**TASK REQUIREMENTS**
Your output should be the lines below from the one with "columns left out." through the one with "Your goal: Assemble", copied exactly, pictures excluded.

**DATA TO PROCESS**
-=-=-=-=-

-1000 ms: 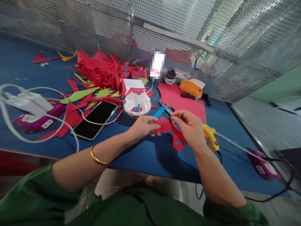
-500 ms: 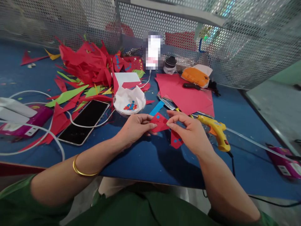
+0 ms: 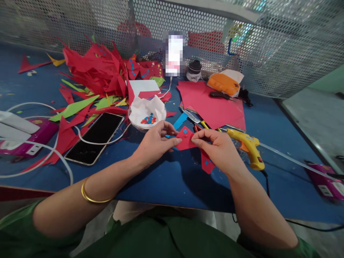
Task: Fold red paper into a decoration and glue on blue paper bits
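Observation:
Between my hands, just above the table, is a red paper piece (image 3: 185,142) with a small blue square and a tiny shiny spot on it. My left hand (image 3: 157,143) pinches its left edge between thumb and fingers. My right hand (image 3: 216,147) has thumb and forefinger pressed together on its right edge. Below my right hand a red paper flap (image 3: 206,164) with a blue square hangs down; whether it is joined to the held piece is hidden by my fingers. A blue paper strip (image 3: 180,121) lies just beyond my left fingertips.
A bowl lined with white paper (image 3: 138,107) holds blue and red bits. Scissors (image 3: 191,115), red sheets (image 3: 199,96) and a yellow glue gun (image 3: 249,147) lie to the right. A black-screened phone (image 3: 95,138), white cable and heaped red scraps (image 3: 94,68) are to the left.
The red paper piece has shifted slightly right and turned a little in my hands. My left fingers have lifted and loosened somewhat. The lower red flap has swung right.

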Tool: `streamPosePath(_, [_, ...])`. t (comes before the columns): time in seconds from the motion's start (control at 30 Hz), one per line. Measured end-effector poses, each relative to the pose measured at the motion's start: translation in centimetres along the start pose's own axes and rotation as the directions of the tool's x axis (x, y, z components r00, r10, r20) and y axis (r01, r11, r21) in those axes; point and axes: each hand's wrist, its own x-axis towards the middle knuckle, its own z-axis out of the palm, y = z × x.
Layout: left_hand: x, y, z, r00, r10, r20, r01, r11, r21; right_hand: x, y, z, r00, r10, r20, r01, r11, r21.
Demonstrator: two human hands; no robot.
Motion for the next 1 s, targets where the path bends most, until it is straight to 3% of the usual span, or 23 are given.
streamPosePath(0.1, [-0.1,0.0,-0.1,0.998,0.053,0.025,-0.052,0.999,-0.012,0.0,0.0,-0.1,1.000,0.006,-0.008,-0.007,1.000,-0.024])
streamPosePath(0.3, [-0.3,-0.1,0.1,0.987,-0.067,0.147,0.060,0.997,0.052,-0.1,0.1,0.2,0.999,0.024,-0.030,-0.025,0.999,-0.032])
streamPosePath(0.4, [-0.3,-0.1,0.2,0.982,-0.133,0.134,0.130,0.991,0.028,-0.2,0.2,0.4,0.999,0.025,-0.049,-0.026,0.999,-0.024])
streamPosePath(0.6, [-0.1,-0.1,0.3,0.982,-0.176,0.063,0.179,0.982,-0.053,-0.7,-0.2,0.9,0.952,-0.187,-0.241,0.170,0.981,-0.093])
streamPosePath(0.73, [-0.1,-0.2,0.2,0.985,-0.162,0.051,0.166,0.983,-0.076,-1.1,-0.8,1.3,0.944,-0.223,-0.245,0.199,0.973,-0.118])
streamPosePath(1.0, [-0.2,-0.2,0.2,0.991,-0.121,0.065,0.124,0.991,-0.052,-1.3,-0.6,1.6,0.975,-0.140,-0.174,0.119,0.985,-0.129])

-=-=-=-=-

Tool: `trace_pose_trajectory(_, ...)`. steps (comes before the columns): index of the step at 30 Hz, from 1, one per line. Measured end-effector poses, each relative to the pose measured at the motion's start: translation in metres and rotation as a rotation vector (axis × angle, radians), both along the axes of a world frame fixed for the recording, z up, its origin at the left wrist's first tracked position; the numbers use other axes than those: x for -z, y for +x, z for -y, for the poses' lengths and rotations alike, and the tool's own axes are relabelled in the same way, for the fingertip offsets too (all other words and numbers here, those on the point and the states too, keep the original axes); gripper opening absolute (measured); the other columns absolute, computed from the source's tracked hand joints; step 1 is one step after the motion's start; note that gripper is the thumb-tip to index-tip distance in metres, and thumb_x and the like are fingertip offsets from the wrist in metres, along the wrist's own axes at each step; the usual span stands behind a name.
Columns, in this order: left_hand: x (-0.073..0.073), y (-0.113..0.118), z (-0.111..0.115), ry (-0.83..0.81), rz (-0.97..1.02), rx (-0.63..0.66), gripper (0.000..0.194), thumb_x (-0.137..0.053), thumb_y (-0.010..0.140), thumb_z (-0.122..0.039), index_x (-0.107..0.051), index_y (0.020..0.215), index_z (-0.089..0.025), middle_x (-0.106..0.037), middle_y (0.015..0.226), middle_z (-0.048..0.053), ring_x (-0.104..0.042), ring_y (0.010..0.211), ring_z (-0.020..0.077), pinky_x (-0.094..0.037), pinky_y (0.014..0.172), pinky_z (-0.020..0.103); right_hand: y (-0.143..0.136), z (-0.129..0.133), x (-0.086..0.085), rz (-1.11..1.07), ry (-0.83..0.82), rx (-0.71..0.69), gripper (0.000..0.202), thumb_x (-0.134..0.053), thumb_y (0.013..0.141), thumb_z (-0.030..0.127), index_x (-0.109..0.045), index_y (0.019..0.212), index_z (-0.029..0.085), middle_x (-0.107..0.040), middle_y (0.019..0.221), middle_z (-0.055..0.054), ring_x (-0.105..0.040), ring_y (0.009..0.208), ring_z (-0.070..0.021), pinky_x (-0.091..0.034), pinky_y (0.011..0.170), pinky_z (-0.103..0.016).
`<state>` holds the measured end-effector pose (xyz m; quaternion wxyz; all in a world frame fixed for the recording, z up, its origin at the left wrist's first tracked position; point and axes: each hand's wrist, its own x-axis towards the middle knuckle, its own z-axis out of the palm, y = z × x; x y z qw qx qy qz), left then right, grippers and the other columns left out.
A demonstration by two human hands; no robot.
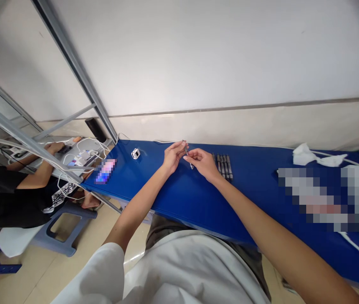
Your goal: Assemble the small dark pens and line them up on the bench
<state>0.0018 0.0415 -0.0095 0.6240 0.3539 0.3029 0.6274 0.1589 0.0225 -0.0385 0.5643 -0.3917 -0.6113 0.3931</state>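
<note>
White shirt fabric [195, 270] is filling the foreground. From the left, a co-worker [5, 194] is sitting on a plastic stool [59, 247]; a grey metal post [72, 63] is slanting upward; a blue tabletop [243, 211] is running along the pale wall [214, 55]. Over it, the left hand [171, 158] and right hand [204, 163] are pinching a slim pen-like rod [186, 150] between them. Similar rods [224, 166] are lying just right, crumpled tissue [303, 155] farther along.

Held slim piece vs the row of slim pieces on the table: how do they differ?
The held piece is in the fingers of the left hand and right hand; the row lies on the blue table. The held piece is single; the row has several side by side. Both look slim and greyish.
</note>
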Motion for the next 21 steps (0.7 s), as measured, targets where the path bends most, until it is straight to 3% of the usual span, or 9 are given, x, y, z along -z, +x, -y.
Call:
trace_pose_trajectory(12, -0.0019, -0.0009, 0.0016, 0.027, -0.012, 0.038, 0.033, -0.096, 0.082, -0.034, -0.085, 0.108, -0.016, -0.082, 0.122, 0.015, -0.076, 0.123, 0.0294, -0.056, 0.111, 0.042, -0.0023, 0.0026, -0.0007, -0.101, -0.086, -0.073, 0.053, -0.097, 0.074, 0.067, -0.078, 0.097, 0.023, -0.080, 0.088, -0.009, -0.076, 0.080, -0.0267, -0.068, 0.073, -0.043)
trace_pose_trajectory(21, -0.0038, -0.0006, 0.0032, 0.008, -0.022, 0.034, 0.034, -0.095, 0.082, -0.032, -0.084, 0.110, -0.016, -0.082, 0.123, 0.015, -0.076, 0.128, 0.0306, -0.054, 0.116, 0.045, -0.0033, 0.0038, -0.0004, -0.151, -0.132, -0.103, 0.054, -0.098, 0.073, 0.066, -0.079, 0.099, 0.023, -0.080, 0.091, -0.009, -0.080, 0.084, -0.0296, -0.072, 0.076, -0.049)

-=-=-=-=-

**REPLY**
`<state>` holds the measured end-effector pose (xyz m; quaternion wxyz; all in a world frame fixed for the recording, z up, its origin at the left wrist's first tracked position; point and axes: each hand's wrist, its own x-axis towards the middle knuckle, its own z-axis out of the palm, y = z × x; x y z qw qx qy qz), left then right, grippers and the other columns left out.
A demonstration by two human hands; no robot.
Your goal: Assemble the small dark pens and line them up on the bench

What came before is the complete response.